Carlos invested his savings in two investment funds. The $2000 that he invested in Fund A returned a 10% profit. The amount that he invested in Fund B returned a 3% profit. How much did he invest in Fund B, if both funds together returned a 5% profit?
0.03B + 0.10(2000-B) = 0.05 * 2000
Let's assume that Carlos invested x dollars in Fund B.
According to the information given, the amount Carlos invested in Fund A is $2000, and it returned a 10% profit. This means that the profit from Fund A is 10% of $2000, which is (10/100) * $2000.
The amount Carlos invested in Fund B returned a 3% profit. This means that the profit from Fund B is 3% of x dollars, which is (3/100) * x.
The total profit from both funds is 5% of the total amount invested. So, the total profit is (5/100) * (2000 + x).
Since the total profit is the sum of the individual profits, we can set up an equation:
(10/100) * $2000 + (3/100) * x = (5/100) * (2000 + x)
To solve for x, let's simplify the equation:
(10/100) * $2000 + (3/100) * x = (5/100) * (2000 + x)
(10/100) * 2000 + (3/100) * x = (5/100) * 2000 + (5/100) * x
200 + (3/100) * x = 100 + (5/100) * x
(3/100) * x - (5/100) * x = 100 - 200
(-2/100) * x = -100
x = (-100) / (-2/100)
x = (-100) * (100/2)
x = $5000
Therefore, Carlos invested $5000 in Fund B.
To solve this problem, we need to set up an equation based on the given information.
Let's consider the amount Carlos invested in Fund B as 'x'.
Carlos invested $2000 in Fund A, which returned a 10% profit. So, the profit from Fund A can be calculated as follows: 10% of $2000 = $200.

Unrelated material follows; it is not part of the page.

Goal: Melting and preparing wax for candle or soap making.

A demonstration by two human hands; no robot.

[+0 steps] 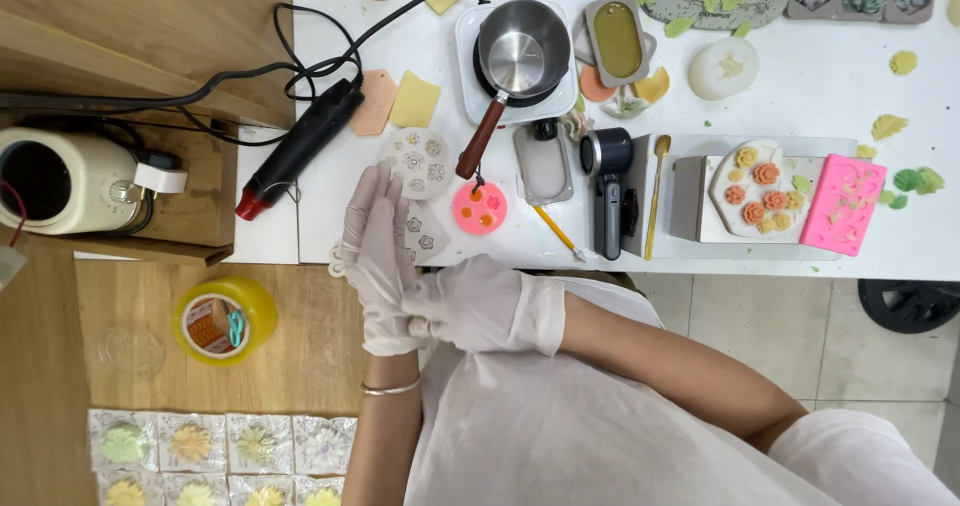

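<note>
Gloves cover both hands. Left hand [380, 256] is held flat, fingers extended and pressed together, pointing away from the body. Right hand [480, 304] closes over the left palm and wrist, apparently pinching the glove cuff [390, 338] to seat or tug it; the exact pinch is hidden. Neither hand holds a tool.

Just beyond the left fingertips lie a clear flower mould [416, 162] and, to their right, a pink mould [479, 207], both at the near edge of the white table [800, 96], probably kept within easy reach. Left of the fingertips rests a black heat gun [300, 148], cord trailing away. Farther ahead a steel pot [522, 50] sits on a small hotplate, handle turned towards the hands for grasping. Left of the wrist stands a yellow tape roll [225, 318]; wrapped flower pieces [220, 442] lie below it.
</note>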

Carlos also invested 'x' amount in Fund B, which returned a 3% profit. So, the profit from Fund B can be calculated as follows: 3% of 'x' = 0.03x.
According to the problem, the combined profit from both funds is 5% of the total investment amount. So, the total profit can be calculated as follows: 5% of ($2000 + 'x') = 0.05 * ($2000 + 'x').
Now we can set up the equation:
Profit from Fund A + Profit from Fund B = Total Profit
$200 + 0.03x = 0.05 * ($2000 + x)
Now, let's solve the equation to find the value of 'x':
$200 + 0.03x = 0.05 * ($2000 + x)
200 + 0.03x = 0.05 * $2000 + 0.05 * x
200 + 0.03x = $100 + 0.05x
0.03x - 0.05x = $100 - $200
-0.02x = -$100
x = -$100 / -0.02
x = $5000
Therefore, Carlos invested $5000 in Fund B.